* **Problem description**
Please give back the listing exactly, without any of its pictures.

━━━━━━

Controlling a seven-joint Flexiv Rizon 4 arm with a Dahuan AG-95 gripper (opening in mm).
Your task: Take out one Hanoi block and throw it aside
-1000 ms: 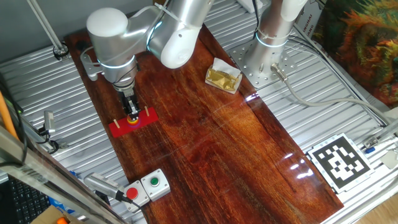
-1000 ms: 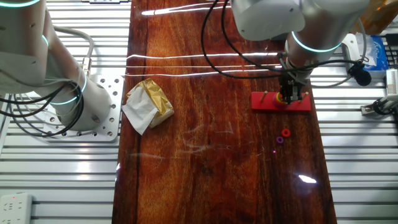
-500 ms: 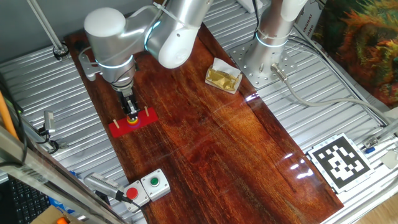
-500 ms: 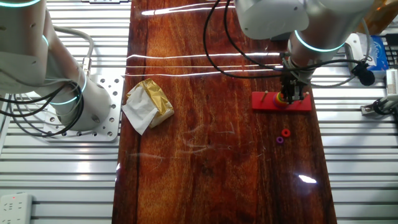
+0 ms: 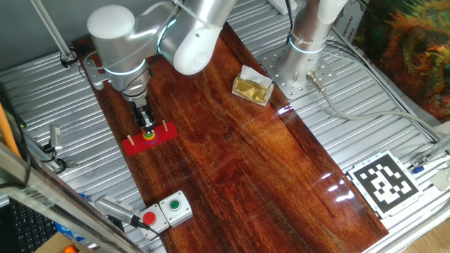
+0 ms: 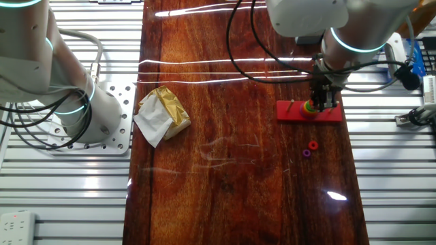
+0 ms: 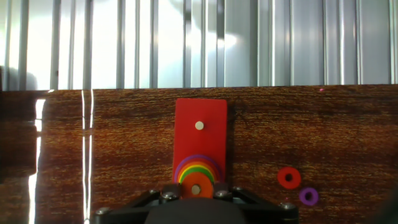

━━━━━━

* **Response to this task**
Controlling a seven-joint Flexiv Rizon 4 arm with a Dahuan AG-95 gripper (opening in mm).
Your task: Take out one Hanoi block and throw it aside
-1000 ms: 
-1000 ms: 
-500 ms: 
-500 ms: 
+0 ms: 
+0 ms: 
+0 ms: 

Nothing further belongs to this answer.